Simão 4
Os
dias foram passando e Simão estava cada vez mais entusiasmado. Afinal aquele
trabalho era interessante, as pessoas velhas, ao contrário de serem chatas e
doidas, eram divertidas e tinham muitas histórias engraçadas e interessantes
para contar.
Havia,
claro, alguns velhos que correspondiam à imagem que inicialmente Simão tinha
deles, mas esses estavam noutra ala e ele lidava pouco com eles. Também a amizade entre Simão e os enfermeiros
foi crescendo e à medida que lhe davam mais responsabilidades e ele
correspondia ao que era esperado, aumentava também o respeito que todos lhe
tinham.
Simão
andava feliz, e isso notava-se não só no lar, onde passava a maior parte do
dia, como também em casa e fora dela.
A
relação com a mãe tinha melhorado bastante, ele começou-a a ver com outros
olhos, mais compreensivos e as discussões foram sendo cada vez mais raras.
Já
na rua, como ele pouco tempo por lá parava, os amigos começaram a sentir-lhe a
falta e a fazer algum bulling para que ele largasse o lar e voltasse à sua
companhia. Mas Simão não cedia, antes pelo contrário, ao abrirem-se-lhe os
“horizontes”, perguntava-se cada vez mais como tinha sido possível, outrora,
ele ter sido “um deles”.
No
lar havia um velho de quem Simão gostava especialmente. Era o sr. José um
militar reformado, que tinha lutado no ultramar e que tinha histórias
arrepiantes para contar.
Normalmente
ele não gostava de falar do que por lá se tinha passado, mas sempre que Simão
fazia algo de errado ou se queixava injustamente, ele tinha sempre uma história
para relembrar com um final que fazia o jovem repensar a sua atitude.
Fora
com ele que aprendera que a vida de rua não levava a nenhum lado, pois numa
situação de guerra, os menos formados era tidos como “carne para canhão” e
enviados para a frente de batalha.

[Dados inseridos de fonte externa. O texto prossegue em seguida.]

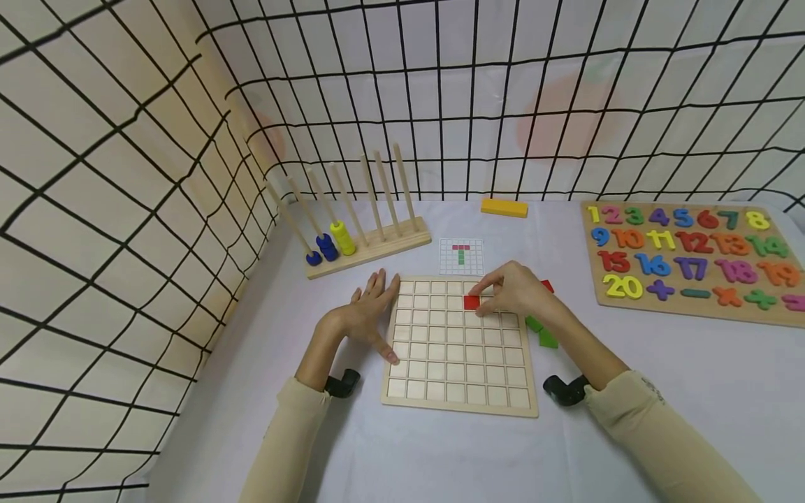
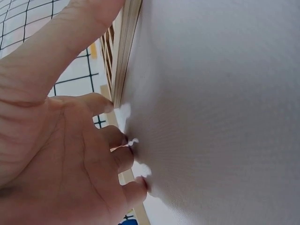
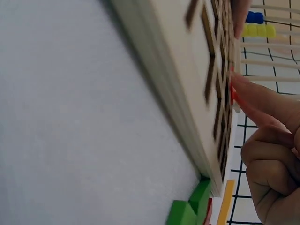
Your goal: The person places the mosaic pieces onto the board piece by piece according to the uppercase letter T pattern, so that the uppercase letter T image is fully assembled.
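A wooden grid board [image 1: 446, 342] of square recesses lies flat on the white table. One red square tile [image 1: 471, 302] sits in its second row from the far edge, right of the middle. My right hand [image 1: 512, 290] pinches that tile between thumb and index finger, the other fingers curled in; the right wrist view shows the fingertips at the red edge. My left hand [image 1: 365, 314] rests spread at the board's left side, with thumb and index finger touching its edge. Beyond the board lies a small printed card [image 1: 462, 257] with a red and green T pattern.
Green tiles [image 1: 547, 339] and a red one [image 1: 548, 286] lie by the board's right edge, partly behind my right forearm. A bead abacus [image 1: 377, 241] stands back left, a number puzzle [image 1: 692, 255] lies right, and a yellow block [image 1: 504, 208] sits near the black mesh.
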Demonstrator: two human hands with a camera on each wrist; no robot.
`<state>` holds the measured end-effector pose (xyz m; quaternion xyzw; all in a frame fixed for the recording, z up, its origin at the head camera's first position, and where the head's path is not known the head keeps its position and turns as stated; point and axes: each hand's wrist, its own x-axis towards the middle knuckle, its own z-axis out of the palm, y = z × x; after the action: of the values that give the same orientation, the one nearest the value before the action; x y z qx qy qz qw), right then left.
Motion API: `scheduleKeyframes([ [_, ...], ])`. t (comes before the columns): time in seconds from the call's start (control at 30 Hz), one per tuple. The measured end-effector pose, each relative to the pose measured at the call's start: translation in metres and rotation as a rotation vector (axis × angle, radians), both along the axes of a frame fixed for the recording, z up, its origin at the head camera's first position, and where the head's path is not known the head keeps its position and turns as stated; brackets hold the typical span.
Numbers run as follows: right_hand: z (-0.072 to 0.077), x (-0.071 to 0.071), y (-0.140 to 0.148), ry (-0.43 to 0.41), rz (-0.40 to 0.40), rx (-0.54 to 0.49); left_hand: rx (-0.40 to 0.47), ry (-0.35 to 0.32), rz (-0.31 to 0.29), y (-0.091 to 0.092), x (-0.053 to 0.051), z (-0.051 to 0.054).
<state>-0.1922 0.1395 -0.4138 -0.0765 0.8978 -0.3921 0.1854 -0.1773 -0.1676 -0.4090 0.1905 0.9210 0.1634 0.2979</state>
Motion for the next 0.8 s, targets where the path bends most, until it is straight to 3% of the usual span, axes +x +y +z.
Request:
scheduleKeyframes([
  [0.23,0.009,-0.002,0.019,0.009,0.032,-0.024,0.014,-0.004,0.006,-0.001,0.000,0.000],
  [0.43,0.013,0.001,0.054,0.063,-0.015,0.024,0.008,0.002,0.005,0.000,0.001,0.002],
  [0.8,0.005,0.004,0.109,0.042,-0.096,0.086,0.009,0.005,-0.003,0.000,0.002,0.002],
])
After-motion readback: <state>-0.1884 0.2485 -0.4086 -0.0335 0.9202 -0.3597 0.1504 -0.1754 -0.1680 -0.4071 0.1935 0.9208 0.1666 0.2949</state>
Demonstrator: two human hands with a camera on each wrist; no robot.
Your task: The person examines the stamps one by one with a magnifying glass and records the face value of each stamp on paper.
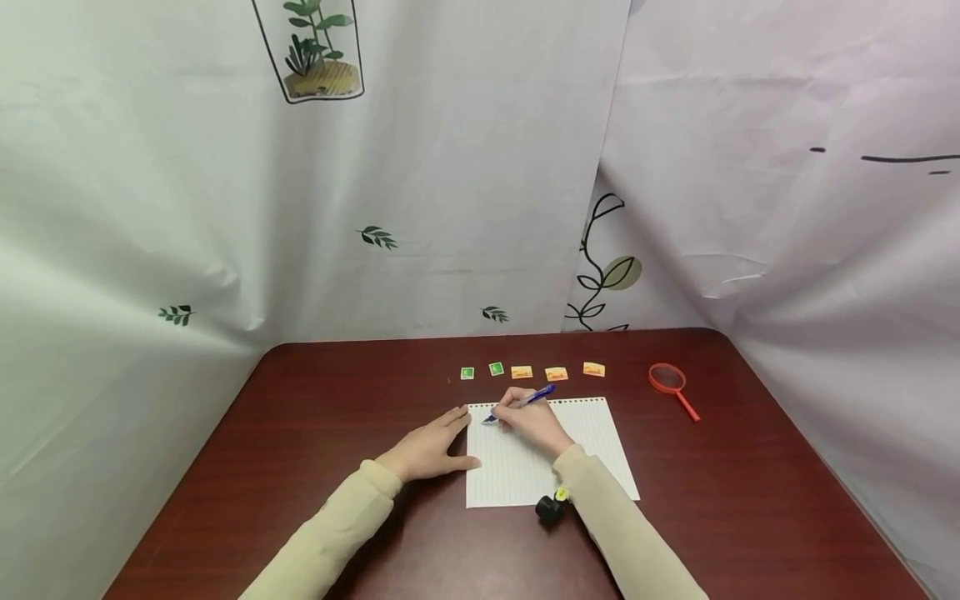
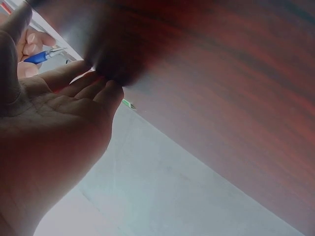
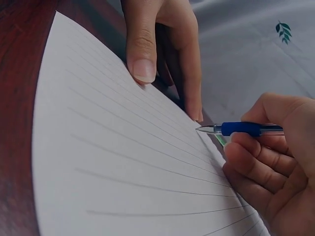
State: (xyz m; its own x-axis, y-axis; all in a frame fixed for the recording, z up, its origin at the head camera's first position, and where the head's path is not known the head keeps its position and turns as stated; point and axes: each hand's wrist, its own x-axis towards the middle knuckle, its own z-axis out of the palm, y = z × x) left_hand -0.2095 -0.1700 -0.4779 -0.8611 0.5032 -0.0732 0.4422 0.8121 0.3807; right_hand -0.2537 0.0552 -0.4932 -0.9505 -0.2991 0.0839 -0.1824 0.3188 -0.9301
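Fingers lie extended on your left hand (image 1: 427,451), resting between the table (image 1: 337,417) and the left edge of the paper (image 1: 517,481), which could skew if that hand slips. The fingers of your right hand (image 1: 536,423) pinch the pen (image 3: 241,129), which could twist if they loosen. Its tip (image 3: 204,129) is near the paper's upper-left corner; contact is unclear, but pressing hard could tear it.

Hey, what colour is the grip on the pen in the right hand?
Blue; the pen's grip shows best in the right wrist view.
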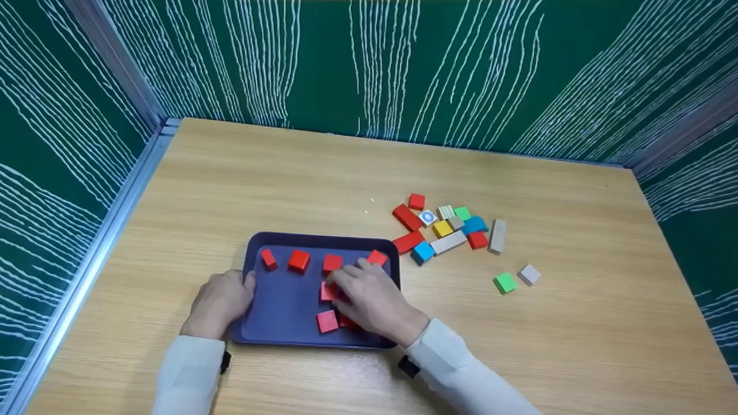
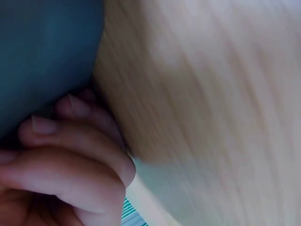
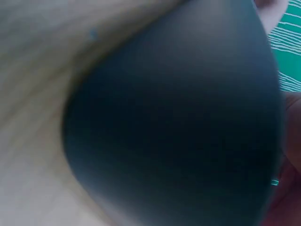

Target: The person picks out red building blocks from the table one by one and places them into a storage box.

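My left hand (image 1: 222, 300) grips the left rim of a dark blue tray (image 1: 282, 323), its thumb on the rim; in the left wrist view curled fingers (image 2: 70, 150) lie against the tray's underside. Over the tray's right half, my right hand (image 1: 372, 297) pinches a red block that its fingers mostly hide. Close to the fingertips lies another red block (image 1: 327, 291). Below it sits a pinkish-red block (image 1: 327, 321), with one more partly under the hand. Along the tray's far side are several red blocks (image 1: 298, 261). The tray's wall (image 3: 178, 117) fills most of the right wrist view.
Right of the tray lies a loose cluster of coloured blocks, among them a blue cube (image 1: 422, 252), a yellow block (image 1: 442, 229) and a long red block (image 1: 407, 217). Farther right are a green cube (image 1: 505, 283) and a grey cube (image 1: 528, 275). Green walls border the wooden table (image 1: 576, 346).
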`<act>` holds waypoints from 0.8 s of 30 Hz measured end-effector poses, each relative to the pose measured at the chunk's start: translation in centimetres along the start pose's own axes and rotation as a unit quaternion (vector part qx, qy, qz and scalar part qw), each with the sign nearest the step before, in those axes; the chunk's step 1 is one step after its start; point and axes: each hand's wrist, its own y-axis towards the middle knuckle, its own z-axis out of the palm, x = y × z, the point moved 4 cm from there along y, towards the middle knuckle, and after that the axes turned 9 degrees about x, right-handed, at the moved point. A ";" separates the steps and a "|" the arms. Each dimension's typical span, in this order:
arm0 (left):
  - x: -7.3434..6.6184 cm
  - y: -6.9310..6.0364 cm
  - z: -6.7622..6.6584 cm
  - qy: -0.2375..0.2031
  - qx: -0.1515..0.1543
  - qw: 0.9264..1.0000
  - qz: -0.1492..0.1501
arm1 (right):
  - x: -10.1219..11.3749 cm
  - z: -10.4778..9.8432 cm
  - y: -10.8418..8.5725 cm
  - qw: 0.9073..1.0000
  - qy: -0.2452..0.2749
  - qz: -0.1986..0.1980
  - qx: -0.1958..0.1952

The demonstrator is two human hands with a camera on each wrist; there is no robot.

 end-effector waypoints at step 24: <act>0.1 -0.1 0.2 0.007 0.005 1.000 0.000 | -1.0 -0.3 -0.5 1.000 0.012 0.001 -0.020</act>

Para morrerem primeiro…
Verdade
ou não, fez Simão pensar duas vezes sobre o seu futuro.
Também
as conversas que tinha com a Rosária eram cada vez mais frequentes e mais
profundas.
Um
dia entrou no lar uma jovem que tinha tentado o suicido devido a uma amor não
correspondido. Como os pais eram pobres e não a podiam enviar para um lugar de
tratamento adequado, foram falar com o presidente da junta, que por um especial
favor, e a título excecional e de curta duração, sugeriu que ela ficasse lá
internada por uns tempos.
Calhou
a Simão ir limpar o vomitado dela, quando tentou mais uma vez o suicídio com
uma caixa de comprimidos que roubara da enfermaria.
Ele
ficou muito impressionado e Rosário reparando nisso chamou-o à parte, para o
jardim.
Sentaram-se
à sombra de uma árvore e Simão abalado só olhava para o chão e não dizia nada.
-
Ficaste muito impressionado. Não ficaste? – Rosária segurou a mão dele.
Ele
retirou a mão e não respondeu. Não queria parecer fraco.
-
Podes falar. Eu também me impressiono com certas coisas, apesar de já ter visto
muito.
Simão
abanou a cabeça e continuava sem falar.
-
Queres que me vá embora? – Perguntou levantando-se.
-
Não! – Disse ele de cabeça baixa e segurando-a com a mão.